- Work item -
Copy each line containing "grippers" from the listing below.

- Stored data -
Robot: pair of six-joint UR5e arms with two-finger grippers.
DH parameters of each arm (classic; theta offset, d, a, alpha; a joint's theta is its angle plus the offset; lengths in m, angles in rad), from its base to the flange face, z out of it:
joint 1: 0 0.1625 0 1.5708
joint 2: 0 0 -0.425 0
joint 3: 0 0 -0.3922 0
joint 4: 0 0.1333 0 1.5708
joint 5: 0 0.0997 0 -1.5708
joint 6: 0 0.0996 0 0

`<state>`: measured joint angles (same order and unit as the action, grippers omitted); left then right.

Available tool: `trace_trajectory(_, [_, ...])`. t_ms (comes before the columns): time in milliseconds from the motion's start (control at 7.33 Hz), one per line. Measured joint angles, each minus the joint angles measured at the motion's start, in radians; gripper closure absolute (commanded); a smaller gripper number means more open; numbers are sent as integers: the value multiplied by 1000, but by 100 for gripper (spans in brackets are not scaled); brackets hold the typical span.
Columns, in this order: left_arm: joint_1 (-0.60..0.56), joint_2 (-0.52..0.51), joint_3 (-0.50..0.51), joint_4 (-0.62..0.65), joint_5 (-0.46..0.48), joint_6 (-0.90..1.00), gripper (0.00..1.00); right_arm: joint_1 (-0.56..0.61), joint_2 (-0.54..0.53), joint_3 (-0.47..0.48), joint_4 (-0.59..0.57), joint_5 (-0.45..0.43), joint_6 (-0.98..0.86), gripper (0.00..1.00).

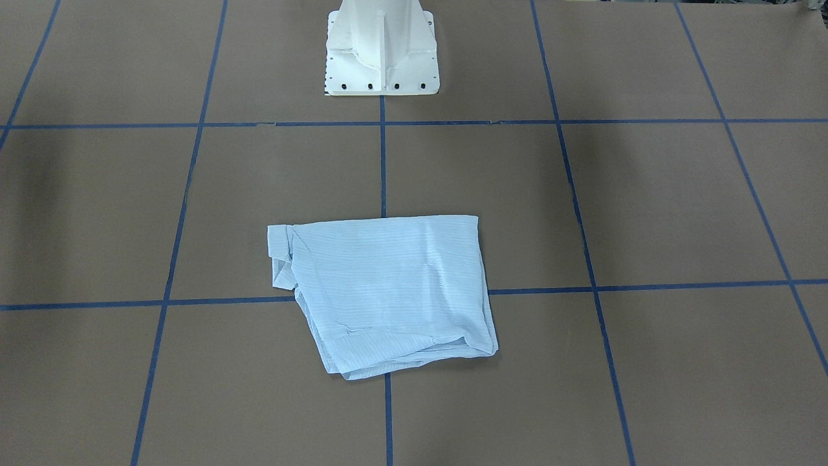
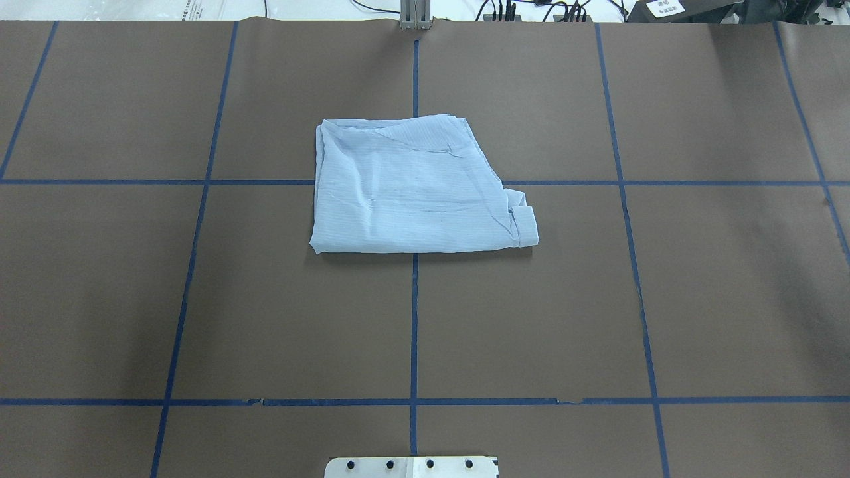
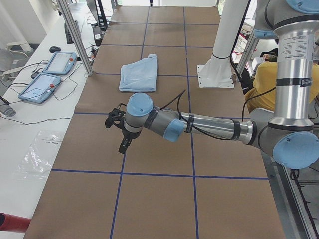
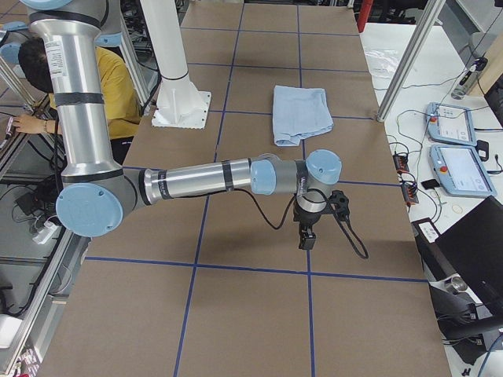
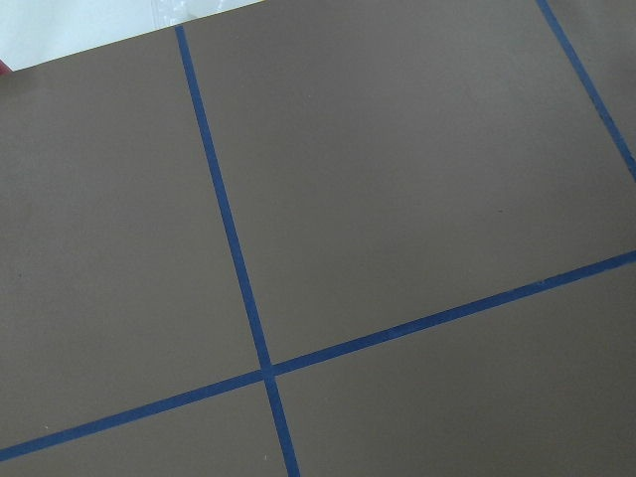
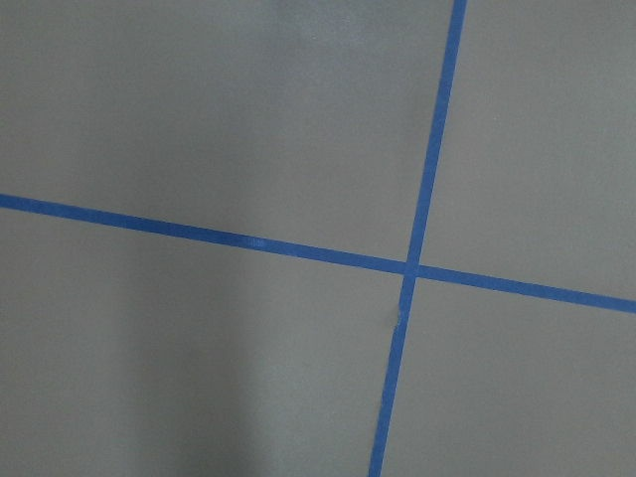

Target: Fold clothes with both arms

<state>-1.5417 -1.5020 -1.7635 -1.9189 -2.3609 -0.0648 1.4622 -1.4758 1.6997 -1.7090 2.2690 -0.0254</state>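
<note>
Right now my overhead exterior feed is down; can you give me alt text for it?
A pale blue striped shirt, folded into a rough rectangle, lies flat on the brown table over a crossing of blue tape lines. A small flap of cloth juts out at its lower right corner. The white base plate shows at the bottom edge.

A robotics laboratory is indicated: a wide table (image 2: 730,299) is covered in brown paper and marked into squares with blue tape (image 2: 413,332), and a white pedestal base (image 1: 381,58) is bolted down at twelve o'clock in the front-facing view. Two teach pendants (image 3: 42,85) with trailing cables are laid on a white bench (image 3: 15,134) at ten o'clock in the left view, beside an aluminium frame post (image 3: 75,35). A person in a yellow shirt (image 4: 118,86) is seated at ten o'clock in the right view, behind the grey, blue-capped right arm (image 4: 196,179).
</note>
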Motion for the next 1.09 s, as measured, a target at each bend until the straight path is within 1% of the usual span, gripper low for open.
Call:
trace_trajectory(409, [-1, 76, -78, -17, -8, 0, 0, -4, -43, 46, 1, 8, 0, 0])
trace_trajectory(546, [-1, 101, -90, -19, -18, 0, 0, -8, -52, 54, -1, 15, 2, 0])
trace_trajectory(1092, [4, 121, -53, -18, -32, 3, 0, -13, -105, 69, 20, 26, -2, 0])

- Solved problem -
Robot: pair of six-joint UR5e arms with two-finger grippers.
`<state>`: measured joint angles (same order and unit as the action, grippers omitted); left then right.

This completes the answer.